The Company did not undergo any basic change in the nature of its business during the year under
review.

4. CAUTIONARY STATEMENT

Statements in this report, particularly those which relate to Management Discussion and Analysis, describing,
if any, the Company''s objectives, projections, estimates and expectations may constitute ''forward looking

statements'' within the meaning of applicable laws and regulations. Actual results might differ materially from
those either expressed or implied.

5. TRANSFER TO RESERVES

Your Company has not proposed to transfer any amount to the General Reserve.

6. DIVIDEND

With a view to augment long term reserves and to plough back the earnings in the Company itself, your
Directors do not recommend any Dividend on the Shares of the Company.

7. PUBLIC DEPOSITS

During the Financial Year 2024-2025, your Company had not accepted any Deposit within the meaning
of Sections 73 and 74 of the Companies Act, 2013 read together with the Companies (Acceptance of
Deposits) Rules, 2014.

The Central Government Ministry of Corporate Affairs vide notification dated 22nd January, 2019 read with
further notification dated 30th April, 2019 required the Companies to file return of Deposits or Particulars of
Transactions not considered as Deposit. The Company has complied with the said notification.
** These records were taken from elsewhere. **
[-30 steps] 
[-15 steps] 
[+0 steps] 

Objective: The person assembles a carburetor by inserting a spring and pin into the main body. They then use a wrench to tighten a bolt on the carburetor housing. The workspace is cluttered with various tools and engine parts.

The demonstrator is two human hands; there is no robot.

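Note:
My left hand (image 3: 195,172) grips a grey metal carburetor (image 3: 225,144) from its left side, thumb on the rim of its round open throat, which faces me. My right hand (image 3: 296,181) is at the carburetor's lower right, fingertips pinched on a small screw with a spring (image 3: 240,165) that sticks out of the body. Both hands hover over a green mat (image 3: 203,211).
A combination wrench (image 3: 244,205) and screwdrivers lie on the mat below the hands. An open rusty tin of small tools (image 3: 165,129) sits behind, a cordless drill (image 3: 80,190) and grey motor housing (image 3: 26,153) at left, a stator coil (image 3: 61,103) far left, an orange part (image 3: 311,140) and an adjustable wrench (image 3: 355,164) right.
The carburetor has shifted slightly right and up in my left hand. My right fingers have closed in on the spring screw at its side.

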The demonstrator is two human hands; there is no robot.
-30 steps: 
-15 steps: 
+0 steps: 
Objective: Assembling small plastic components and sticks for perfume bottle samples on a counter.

8. LISTING AGREEMENT & FEES

The annual listing fees for the Financial Year 2024-2025 as well as for the Financial Year 2025-2026 have
been paid to BSE Limited, where your Company''s Shares are listed.

9. HOLDING COMPANIES, SUBSIDIARY COMPANIES AND ASSOCIATE COMPANIES

As of the close of the Financial Year 2024-2025, the Company has invested in 51.12% of the Equity Share
Capital of Starlight Box Theatres Private Limited and in 51.61% of the Equity Share Capital of DARS
Transtrade Private Limited [Formerly known as V3 Constructions Private Limited]. Accordingly, both the
aforesaid Companies have become the subsidiaries of the Company. Further, the Company has invested
in the Capital of New India RE and Infra LLP and has become a Partner with 64% of Capital Contribution of
the said LLP

Consolidated Financial Statements of the Company are inclusive of the results of all the subsidiaries.
Further, a statement containing the particulars for each of the subsidiaries is also enclosed. Copies of
annual accounts and related information of all the subsidiaries can be sought by any member of the
Company by making a written request to the Company at the Registered Office. Above information is
available for inspection at the Registered Office & on website of the Company. A statement containing the
salient features of the financial statement of the subsidiaries in the prescribed format is presented in a
separate section forming part of the financial statement. The Policy for determining ''Material'' subsidiaries
has been displayed on the Company''s website at www.fundvisercapital.in

10. ANNUAL RETURN

Pursuant to provisions of Section 134 read with Section 92 of the Companies Act, 2013, as amended; copies
of Annual Returns filed with the MCA are available at the website of the Company viz. www.fundvisercapital.
in and the Annual Return for the Financial Year 2024-2025 is available on the website of the Company and
the same will be uploaded on MCA after the conclusion of AGM.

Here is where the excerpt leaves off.